The Aeolian Islands, located off the coast of northeastern Sicily, are one of southern Italy’s greatest natural and cultural treasures. Formed by volcanic eruptions over time, the archipelago is made up of seven islands – Lipari, Vulcano, Salina, Panarea, Stromboli, Filicudi and Alicudi – each one with its own identity. You’ll need at least two weeks to explore all seven islands but if you’re short on time, here’s an itinerary for a week with highlights of what to see, do and eat on four islands.
Lipari is the largest island in the archipelago and a good place to begin your trip. From scenic hiking paths and pebbled beaches to museums and a vibrant port, Lipari offers something for everyone. The island first attracted settlers thanks to its natural resources, including obsidian rock and pumice stone, so don’t miss the chance to pay homage to Lipari’s geological heritage with a walk through the white-washed Cave di Pomice, a dramatic canyon made up of pumice stone.
The island is also home to an archeological museum that helps retrace the archipelago’s importance as a trade route throughout history. Set within a historic fort above town, the museum houses hundreds of ancient amphorae and the world’s largest collection of miniature Greek masks. Nearby, you can pick up Aeolian-inspired gifts at the La Casa Eoliana, including jewelry, accessories and organic bath products.

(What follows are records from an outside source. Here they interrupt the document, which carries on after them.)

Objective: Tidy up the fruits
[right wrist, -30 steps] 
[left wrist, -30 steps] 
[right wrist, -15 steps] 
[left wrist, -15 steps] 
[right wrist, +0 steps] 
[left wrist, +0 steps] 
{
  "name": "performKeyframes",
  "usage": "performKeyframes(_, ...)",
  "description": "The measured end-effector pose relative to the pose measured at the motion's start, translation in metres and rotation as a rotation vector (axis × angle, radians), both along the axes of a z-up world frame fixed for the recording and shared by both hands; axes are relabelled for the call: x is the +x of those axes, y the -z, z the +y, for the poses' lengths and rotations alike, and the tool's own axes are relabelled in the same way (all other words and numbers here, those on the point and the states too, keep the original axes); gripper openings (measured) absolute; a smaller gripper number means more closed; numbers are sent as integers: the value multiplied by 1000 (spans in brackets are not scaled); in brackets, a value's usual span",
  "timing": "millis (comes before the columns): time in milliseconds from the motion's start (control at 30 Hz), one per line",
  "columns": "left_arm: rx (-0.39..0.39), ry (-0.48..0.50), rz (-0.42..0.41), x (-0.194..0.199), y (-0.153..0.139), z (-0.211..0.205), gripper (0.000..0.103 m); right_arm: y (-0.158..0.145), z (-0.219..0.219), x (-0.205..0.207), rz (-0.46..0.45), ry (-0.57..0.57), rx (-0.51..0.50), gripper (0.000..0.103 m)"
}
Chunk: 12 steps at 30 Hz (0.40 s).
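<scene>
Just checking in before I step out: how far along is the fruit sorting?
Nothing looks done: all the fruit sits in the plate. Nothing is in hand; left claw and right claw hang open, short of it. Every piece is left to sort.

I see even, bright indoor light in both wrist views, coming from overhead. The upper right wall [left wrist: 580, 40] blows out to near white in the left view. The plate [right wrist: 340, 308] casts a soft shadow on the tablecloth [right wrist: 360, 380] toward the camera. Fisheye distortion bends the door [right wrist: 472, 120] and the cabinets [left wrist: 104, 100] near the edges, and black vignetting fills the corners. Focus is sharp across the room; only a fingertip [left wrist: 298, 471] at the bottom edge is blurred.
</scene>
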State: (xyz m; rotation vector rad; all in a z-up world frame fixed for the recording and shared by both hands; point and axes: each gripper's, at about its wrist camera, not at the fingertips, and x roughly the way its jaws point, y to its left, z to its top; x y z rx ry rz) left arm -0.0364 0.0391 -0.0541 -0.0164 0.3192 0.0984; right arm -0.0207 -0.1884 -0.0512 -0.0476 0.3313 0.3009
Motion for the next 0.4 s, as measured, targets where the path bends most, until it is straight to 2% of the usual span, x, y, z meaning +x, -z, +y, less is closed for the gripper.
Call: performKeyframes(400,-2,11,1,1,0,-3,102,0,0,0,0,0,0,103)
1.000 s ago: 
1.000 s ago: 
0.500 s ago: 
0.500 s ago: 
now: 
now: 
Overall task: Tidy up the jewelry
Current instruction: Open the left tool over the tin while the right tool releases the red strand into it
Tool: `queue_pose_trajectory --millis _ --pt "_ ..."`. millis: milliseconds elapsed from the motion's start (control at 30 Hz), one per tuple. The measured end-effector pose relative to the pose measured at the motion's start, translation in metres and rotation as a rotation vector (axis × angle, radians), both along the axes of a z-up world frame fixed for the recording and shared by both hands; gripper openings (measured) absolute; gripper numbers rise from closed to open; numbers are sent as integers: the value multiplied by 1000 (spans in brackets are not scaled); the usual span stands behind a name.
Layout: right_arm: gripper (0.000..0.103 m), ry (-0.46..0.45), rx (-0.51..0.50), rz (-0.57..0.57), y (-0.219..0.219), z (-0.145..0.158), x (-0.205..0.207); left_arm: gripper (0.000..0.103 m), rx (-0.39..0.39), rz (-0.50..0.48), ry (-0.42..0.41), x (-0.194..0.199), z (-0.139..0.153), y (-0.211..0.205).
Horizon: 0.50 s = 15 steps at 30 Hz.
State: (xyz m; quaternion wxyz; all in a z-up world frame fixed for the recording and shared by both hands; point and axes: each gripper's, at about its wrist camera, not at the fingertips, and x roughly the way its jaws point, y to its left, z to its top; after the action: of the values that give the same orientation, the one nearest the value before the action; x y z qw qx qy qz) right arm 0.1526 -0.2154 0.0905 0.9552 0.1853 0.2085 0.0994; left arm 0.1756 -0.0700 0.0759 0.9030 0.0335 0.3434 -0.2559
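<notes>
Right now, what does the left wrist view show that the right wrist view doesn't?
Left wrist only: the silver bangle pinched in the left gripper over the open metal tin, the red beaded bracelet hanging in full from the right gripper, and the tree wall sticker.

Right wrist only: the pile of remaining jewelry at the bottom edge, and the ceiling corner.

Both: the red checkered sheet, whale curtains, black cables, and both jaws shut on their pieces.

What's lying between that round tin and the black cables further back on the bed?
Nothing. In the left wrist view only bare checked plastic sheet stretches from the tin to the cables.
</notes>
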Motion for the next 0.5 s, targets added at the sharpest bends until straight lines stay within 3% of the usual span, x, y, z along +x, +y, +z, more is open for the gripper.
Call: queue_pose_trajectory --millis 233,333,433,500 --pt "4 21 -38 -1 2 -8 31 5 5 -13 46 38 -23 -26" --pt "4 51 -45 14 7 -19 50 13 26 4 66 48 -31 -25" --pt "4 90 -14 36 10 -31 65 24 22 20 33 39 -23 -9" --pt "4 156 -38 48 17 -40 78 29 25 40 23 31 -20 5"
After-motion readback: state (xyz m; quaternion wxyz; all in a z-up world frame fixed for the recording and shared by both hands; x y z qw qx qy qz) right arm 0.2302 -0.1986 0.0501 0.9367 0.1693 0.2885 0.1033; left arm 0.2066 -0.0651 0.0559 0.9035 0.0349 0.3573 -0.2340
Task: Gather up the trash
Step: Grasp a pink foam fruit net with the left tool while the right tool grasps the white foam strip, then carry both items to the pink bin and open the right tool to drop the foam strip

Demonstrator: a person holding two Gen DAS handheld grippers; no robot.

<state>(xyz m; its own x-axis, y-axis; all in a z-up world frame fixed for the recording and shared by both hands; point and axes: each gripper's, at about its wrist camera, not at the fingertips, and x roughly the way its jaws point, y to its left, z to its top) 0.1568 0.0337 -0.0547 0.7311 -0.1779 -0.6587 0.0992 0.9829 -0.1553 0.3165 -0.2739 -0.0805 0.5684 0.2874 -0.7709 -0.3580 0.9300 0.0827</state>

High up in the hills of Quattropiani, Sangre Rojo serves some of the best food on the island in a terraced home overlooking the coastline: some stand-outs include pistachio-crusted tuna with red onions and eggplant rolls stuffed with spaghetti. Further south, Le Macine is a cozy trattoria that doubles as a quirky museum filled with historic farm supplies. Everything is made with locally milled wheat, including the restaurant’s specialty Maccheroni alle Macine with vegetable pesto and seasoned breadcrumbs. After dinner, stroll through Lipari’s elegant Marina Corta port and enjoy a nightcap in the romantic Giardino di Lipari cocktail bar set in a pretty garden.
The best way to enjoy the island is by land and sea. Rent a scooter with Pit Stop Noleggio and take a boat ride with Lipari Boat Experience – the sunset tour of Lipari’s faraglioni makes for an unforgettable and romantic evening.
Lipari is also home to Tenuta di Castellaro, one of the archipelago’s most innovative wineries. Founded in 2005 by Massimo Lentsch and Stefania Frattolillo, two entrepreneurs from Bergamo, the winery embraces a philosophy of “contemporary craftsmanship” which is evident from the cultivation of the vines to the sustainable design of the winery.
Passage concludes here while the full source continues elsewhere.